Work order. In the entries that follow, the lines from the one with "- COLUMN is" through the one with "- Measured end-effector" are the ones to write out, exactly and with both ends included. Nothing else should appear.

Listed records.
● ● ● ●

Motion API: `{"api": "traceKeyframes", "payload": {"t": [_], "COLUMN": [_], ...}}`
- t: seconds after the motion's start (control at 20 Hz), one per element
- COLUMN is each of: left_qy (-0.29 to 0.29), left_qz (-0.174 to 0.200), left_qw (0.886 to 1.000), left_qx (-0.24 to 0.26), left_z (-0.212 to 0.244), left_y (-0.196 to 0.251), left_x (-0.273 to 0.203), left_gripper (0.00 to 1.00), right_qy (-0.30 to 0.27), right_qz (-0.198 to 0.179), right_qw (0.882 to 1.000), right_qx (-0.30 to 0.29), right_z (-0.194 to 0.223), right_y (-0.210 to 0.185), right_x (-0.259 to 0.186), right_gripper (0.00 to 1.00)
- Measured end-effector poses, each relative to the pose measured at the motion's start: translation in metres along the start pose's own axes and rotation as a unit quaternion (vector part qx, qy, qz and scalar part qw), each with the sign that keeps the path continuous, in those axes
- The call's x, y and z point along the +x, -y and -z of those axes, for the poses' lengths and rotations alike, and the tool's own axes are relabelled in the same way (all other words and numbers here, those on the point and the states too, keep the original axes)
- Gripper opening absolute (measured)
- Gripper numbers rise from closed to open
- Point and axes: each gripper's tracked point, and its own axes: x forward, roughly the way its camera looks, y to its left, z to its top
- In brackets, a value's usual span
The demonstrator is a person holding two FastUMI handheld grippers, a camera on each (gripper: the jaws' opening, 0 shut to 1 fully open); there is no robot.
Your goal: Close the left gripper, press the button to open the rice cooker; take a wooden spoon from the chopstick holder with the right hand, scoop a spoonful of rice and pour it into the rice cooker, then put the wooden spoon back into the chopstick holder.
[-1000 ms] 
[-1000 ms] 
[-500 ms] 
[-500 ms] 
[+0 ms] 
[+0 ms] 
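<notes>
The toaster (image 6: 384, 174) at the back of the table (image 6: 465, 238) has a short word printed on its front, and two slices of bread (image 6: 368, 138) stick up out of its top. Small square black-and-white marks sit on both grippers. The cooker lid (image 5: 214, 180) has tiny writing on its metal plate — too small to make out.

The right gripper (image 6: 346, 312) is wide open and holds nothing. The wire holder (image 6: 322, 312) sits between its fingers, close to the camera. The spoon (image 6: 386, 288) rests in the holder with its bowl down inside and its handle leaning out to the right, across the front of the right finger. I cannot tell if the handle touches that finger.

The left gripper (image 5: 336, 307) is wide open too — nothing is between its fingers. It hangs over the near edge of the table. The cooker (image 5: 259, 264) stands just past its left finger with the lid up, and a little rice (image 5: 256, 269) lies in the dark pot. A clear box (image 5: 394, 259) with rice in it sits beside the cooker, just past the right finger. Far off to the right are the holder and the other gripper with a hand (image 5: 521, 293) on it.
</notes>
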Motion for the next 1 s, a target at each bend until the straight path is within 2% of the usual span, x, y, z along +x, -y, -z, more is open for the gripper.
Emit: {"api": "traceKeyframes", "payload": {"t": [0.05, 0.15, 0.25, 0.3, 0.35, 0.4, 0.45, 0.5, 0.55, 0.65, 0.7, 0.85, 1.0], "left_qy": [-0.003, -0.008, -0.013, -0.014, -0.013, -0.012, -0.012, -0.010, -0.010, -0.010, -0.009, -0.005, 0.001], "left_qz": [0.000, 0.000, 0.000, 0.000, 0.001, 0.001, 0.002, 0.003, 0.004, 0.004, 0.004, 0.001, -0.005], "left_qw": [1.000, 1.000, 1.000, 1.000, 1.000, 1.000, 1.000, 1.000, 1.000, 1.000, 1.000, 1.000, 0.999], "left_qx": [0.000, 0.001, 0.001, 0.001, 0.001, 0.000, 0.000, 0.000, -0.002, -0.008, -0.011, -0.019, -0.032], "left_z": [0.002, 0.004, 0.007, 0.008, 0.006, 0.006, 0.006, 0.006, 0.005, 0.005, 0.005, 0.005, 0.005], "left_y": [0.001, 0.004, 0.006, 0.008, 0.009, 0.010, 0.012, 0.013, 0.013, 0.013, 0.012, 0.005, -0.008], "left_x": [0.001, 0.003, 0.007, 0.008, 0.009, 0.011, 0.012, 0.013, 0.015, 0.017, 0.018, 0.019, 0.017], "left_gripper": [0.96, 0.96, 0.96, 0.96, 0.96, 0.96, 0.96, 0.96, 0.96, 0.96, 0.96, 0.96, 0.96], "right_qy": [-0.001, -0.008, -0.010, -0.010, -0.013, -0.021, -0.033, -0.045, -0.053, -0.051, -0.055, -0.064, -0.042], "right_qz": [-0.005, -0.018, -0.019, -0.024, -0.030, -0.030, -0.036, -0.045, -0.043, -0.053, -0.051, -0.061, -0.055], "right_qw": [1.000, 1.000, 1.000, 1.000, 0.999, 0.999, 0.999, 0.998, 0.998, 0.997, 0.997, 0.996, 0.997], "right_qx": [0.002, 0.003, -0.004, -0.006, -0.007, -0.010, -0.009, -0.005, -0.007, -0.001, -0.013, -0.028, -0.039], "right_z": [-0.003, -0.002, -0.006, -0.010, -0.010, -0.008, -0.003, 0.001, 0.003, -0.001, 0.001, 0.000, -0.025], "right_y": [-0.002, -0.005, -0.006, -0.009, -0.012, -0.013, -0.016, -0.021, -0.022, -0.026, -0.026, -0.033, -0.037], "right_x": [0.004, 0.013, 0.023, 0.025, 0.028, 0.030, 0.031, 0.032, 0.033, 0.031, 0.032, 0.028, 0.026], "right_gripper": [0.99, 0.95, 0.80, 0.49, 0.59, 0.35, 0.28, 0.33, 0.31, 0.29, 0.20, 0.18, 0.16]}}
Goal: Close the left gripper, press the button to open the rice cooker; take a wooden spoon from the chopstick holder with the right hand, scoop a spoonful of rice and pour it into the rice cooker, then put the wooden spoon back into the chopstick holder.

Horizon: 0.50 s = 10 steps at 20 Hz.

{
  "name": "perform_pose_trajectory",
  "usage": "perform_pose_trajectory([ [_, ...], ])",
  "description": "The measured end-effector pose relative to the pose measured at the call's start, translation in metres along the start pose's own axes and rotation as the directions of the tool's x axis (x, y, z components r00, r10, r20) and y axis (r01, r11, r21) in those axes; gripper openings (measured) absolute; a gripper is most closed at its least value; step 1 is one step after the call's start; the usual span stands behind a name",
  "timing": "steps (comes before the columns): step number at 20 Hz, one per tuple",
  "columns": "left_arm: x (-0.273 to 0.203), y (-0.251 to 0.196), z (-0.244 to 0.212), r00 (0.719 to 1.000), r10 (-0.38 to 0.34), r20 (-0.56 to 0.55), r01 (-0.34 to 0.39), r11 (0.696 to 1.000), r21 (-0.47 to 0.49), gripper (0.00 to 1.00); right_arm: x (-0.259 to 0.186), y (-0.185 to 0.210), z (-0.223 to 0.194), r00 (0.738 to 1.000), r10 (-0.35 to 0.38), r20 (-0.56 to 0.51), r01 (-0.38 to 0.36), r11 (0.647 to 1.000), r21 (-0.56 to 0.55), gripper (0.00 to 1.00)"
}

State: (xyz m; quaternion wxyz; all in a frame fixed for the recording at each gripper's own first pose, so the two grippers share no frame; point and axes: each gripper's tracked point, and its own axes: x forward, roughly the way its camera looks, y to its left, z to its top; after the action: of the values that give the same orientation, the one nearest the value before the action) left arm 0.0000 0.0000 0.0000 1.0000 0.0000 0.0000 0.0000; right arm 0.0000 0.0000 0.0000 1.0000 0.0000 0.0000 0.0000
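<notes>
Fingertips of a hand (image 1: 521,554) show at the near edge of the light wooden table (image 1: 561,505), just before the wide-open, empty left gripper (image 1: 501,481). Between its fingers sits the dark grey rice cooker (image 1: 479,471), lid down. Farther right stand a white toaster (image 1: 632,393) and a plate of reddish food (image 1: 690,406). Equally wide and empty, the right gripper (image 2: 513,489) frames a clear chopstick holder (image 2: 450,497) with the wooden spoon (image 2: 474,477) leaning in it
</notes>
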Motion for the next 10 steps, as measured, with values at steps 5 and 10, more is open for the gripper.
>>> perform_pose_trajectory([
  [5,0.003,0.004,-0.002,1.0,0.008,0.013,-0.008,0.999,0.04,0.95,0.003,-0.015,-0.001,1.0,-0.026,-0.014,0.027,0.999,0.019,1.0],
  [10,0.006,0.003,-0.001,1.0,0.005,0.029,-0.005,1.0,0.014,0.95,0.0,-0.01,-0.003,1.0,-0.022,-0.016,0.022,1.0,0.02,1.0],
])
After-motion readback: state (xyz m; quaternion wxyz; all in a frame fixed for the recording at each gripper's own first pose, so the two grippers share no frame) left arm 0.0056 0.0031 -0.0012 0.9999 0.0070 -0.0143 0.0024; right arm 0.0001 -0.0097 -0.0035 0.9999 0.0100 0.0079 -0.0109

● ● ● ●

Solution to the problem.
- COLUMN is each of: left_qy (-0.29 to 0.29), left_qz (-0.174 to 0.200), left_qw (0.886 to 1.000), left_qx (-0.24 to 0.26), left_z (-0.212 to 0.244), left_y (-0.196 to 0.251), left_x (-0.273 to 0.203), left_gripper (0.00 to 1.00), right_qy (-0.30 to 0.27), right_qz (-0.198 to 0.179), right_qw (0.882 to 1.000), right_qx (-0.30 to 0.29), right_z (-0.194 to 0.223), right_y (-0.210 to 0.185), right_x (-0.259 to 0.186), right_gripper (0.00 to 1.00)
- Measured end-effector poses, each relative to the pose measured at the motion's start: translation in metres along the start pose's own axes and rotation as a unit quaternion (vector part qx, qy, qz and scalar part qw), each with the sign that keeps the path continuous, in those axes

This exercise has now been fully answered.